We are bankers. You don’t want to tell us “there is a long way to go here” because all we will hear is “this is the next guy’s problem, you have enough burning platforms on your hands so you can allow yourself the relief of not worrying about everything”. If the technology is years away from being mature, the banker is light years away from being engaged. Don’t lull them into a sense of security because it would be false. This technology is very much here. And although there is a long way ahead of it towards maturity, there is a long way behind it too and it’s more than able to kick ass today, thank you very much.
It is here. Don’t sit back.
You need to know because your competitors are increasingly in the know. And you should be spooked. Because this is not easy.
This is not a little play on the sides of your desk. This is not a painless little pilot.
An AI experiment needs a ton-load of data, serious amounts of thought around the type of data organisation you will become. It needs new talent (data scientists are hard to come by and they travel in packs). It needs a new kind of management mindset. It needs a new kind of problem solving mindset. And you need to mean to go on, if you start on this path. Otherwise the effort is too high, the complexity too taxing.
And before you are tempted to go “d’uh” for the second time in the space of one blog, let’s be honest with each other. How many banking experiments are designed for success? Banking innovation is either experimentation expected to never see the light of day (even when it succeeds against its stated criteria) or watered down to irrecognisability in the name of risk mitigation. A new thing twisted to look so much like an old thing that you find yourself wondering why we bother.
Not so with this technology.
It needs scale and depth and conviction.
Your smallest experiment needs to be big enough for the data to have critical mass to yield results.
You need to harness resources.

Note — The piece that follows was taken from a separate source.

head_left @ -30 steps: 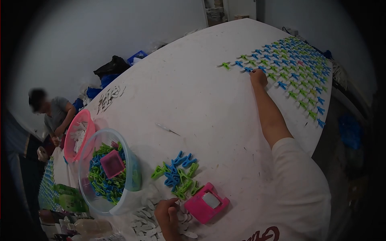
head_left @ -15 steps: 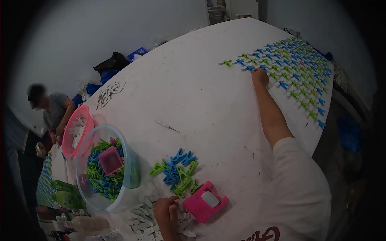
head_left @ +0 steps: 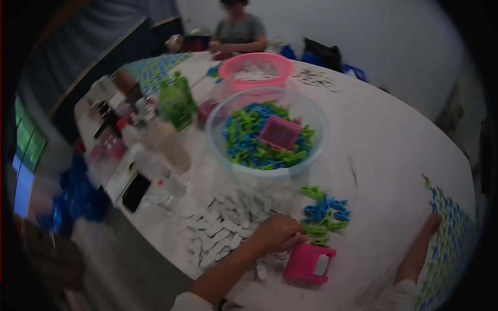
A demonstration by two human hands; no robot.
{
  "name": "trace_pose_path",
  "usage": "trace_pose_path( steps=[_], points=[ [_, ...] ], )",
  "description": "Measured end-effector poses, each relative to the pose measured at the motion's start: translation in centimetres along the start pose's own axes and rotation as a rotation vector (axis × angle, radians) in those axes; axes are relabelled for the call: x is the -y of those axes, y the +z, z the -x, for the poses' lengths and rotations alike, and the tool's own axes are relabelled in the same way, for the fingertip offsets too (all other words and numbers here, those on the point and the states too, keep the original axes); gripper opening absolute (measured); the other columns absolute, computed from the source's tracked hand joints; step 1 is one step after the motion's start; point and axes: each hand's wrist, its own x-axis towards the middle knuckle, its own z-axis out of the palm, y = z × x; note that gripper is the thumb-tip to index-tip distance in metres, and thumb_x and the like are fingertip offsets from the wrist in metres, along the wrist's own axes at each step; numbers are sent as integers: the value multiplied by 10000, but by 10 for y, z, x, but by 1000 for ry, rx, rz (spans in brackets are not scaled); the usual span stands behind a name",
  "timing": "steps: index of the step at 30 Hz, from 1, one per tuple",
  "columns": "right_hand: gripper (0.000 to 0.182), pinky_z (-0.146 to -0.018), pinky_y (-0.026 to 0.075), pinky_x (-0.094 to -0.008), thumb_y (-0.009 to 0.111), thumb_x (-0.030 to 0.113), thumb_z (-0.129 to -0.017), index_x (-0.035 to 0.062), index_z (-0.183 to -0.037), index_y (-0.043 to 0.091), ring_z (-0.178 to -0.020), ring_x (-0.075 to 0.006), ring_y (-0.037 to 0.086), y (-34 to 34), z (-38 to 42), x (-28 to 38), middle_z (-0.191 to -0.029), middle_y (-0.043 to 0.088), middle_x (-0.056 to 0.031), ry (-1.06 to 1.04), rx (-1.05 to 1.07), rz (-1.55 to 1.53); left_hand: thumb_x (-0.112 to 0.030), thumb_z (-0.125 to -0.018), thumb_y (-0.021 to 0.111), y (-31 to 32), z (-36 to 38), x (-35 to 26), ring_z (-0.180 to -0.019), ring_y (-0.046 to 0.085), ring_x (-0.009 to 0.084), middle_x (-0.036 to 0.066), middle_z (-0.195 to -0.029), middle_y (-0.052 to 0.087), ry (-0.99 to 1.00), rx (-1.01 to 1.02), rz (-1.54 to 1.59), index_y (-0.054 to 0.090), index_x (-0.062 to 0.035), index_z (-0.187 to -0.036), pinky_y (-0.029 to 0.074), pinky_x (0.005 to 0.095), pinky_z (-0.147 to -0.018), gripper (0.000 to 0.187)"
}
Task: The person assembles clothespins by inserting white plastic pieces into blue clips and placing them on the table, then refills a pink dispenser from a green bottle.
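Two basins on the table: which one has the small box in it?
The clear basin, nearer the camera. The box sits on its clips; the pink basin holds white pieces.

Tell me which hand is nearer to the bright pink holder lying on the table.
The left: the left hand is close beside the pink holder. The right hand is much farther off, at the rows of clips.

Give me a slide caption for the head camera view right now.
Left hand beside loose clothespins, right hand at the clothespin rows.
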Motion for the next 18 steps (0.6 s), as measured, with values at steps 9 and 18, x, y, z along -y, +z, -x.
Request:
trace_pose_path(
  steps=[9,18],
  points=[
    [556,-885,545,-506,506,502,-989,17,-1212,663,-1088,-392,649,38,13,26,-1223,657,-224,-409,59,64,-308,-899,709,7,4,-1,-676,590,259,37,-709,593,257,-265,-58,653,-104,-770,453,398,-645,248],
    [564,-932,527,-504,482,494,-1002,18,-1270,626,-1162,-382,615,-28,112,50,-1309,614,-216,-383,57,202,-266,-905,702,-41,10,-27,-581,532,225,37,-634,516,481,-579,-218,614,-103,-727,416,373,-562,257]
  ],
)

You need to focus the organisation.
It’s hard work. It’s a lot of work. It does not bring immediate results. You have to get your approvals and blessings. You have to find the people. You have to train the people. You have to select, release and cleanse the data. You have to actually programmatically design. Then you have to train your algorithms. The machine doesn’t know before it knows. It takes time to learn. Time, data and humans doing a lot of modelling.
And when you succeed, and you will, you need to have the willingness to become the sort of data-driven organisation that will go back for another round of this as soon as you are done. Because what is the point unless you are willing to become a smart organisation, a data-driven organisation, an organisation whose heart beats to a digital pulse?
And all this has to be done at the same time as funding your APIs, revamping your core, designing new propositions and experimenting with whatever new thing comes down the pipe and dealing with the regulators’ latest missive, not to mention running the business and staying ahead of the competition in all your core markets.
The prize is immense: building a future-proof organisation with a right to not just survival but also success.
Nobody said it would be easy.
As always, up close, opportunity looks like hard work.
My panel did their job beautifully: inspire, incite, terrify.
The future does not come easy and success does not come free. Time to get to work.
By Leda Glyptis
Leda Glyptis is FinTech Futures’ resident thought provocateur – she leads, writes on, lives and breathes transformation and digital disruption as CEO of 11:FS Foundry.
She is a recovering banker, lapsed academic and long-term resident of the banking ecosystem.
All opinions are her own. You can’t have them – but you are welcome to debate and comment!